▶ **What you should do**
Wherever a picture appears in the listing below, leave it out and reproduce the rest exactly.

[Dataset content Boundary: Start]

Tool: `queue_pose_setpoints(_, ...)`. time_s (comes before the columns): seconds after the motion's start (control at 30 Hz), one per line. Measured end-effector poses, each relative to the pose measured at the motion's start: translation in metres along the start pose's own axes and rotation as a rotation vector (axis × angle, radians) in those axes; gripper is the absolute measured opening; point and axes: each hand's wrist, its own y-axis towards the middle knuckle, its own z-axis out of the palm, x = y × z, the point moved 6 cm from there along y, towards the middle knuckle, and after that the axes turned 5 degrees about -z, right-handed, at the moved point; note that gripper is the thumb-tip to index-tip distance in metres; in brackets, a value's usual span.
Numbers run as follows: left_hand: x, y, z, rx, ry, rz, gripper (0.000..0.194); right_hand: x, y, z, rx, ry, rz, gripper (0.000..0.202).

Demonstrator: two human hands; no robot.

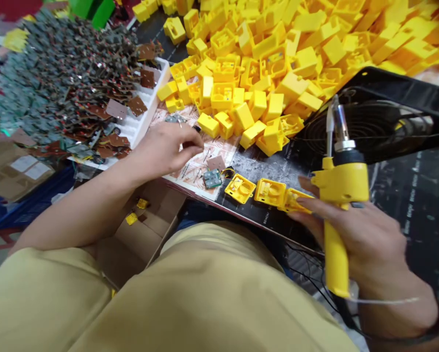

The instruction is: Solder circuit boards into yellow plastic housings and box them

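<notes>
My right hand [373, 239] is wrapped around a yellow soldering gun [346, 183], its metal tip pointing up and away. The thumb and fingertips of that hand also touch a yellow plastic casing [294, 199], the rightmost in a short row at the bench edge. Two more open casings, a middle one [270, 192] and a left one [240, 188], lie beside it. A small green circuit board [212, 179] with wires sits left of the row. My left hand [171, 146] is over the patterned paper, fingers curled and thumb close to them; whatever is between them is hidden.
A large heap of yellow casings [256, 63] covers the back of the bench. At left, many circuit boards [76, 83] are piled on a white tray [155, 93]. A black coil-lined holder [381, 117] stands right. Below the edge is an open cardboard box [153, 215].
</notes>
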Motion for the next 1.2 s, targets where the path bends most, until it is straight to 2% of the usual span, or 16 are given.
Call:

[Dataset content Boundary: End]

▶ **Answer box**
Tool: `queue_pose_setpoints(_, ...)`. time_s (comes before the columns): seconds after the motion's start (control at 30 Hz), one per line. Measured end-effector poses, each relative to the pose measured at the motion's start: translation in metres along the start pose's own axes and rotation as a rotation vector (axis × angle, radians) in those axes; gripper is the absolute measured opening; point and axes: each hand's wrist, its own y-axis towards the middle knuckle, its own z-axis out of the palm, x = y × z, the point moved 6 cm from there along y, towards the middle knuckle, and after that the axes turned 5 degrees about -z, right-handed, at the moved point; note that gripper is the thumb-tip to index-tip distance in metres; in brackets, a value's usual span.
Numbers run as follows: left_hand: x, y, z, rx, ry, rz, gripper (0.000..0.194); right_hand: x, y, z, rx, ry, rz, gripper (0.000..0.202).

Demonstrator: two human hands; no robot.


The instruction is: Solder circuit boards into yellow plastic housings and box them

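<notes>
My right hand [373, 239] is wrapped around a yellow soldering gun [346, 183], its metal tip pointing up and away. The thumb and fingertips of that hand also touch a yellow plastic casing [294, 199], the rightmost in a short row at the bench edge. Two more open casings, a middle one [270, 192] and a left one [240, 188], lie beside it. A small green circuit board [212, 179] with wires sits left of the row. My left hand [171, 146] is over the patterned paper, fingers curled and thumb close to them; whatever is between them is hidden.
A large heap of yellow casings [256, 63] covers the back of the bench. At left, many circuit boards [76, 83] are piled on a white tray [155, 93]. A black coil-lined holder [381, 117] stands right. Below the edge is an open cardboard box [153, 215].
</notes>
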Motion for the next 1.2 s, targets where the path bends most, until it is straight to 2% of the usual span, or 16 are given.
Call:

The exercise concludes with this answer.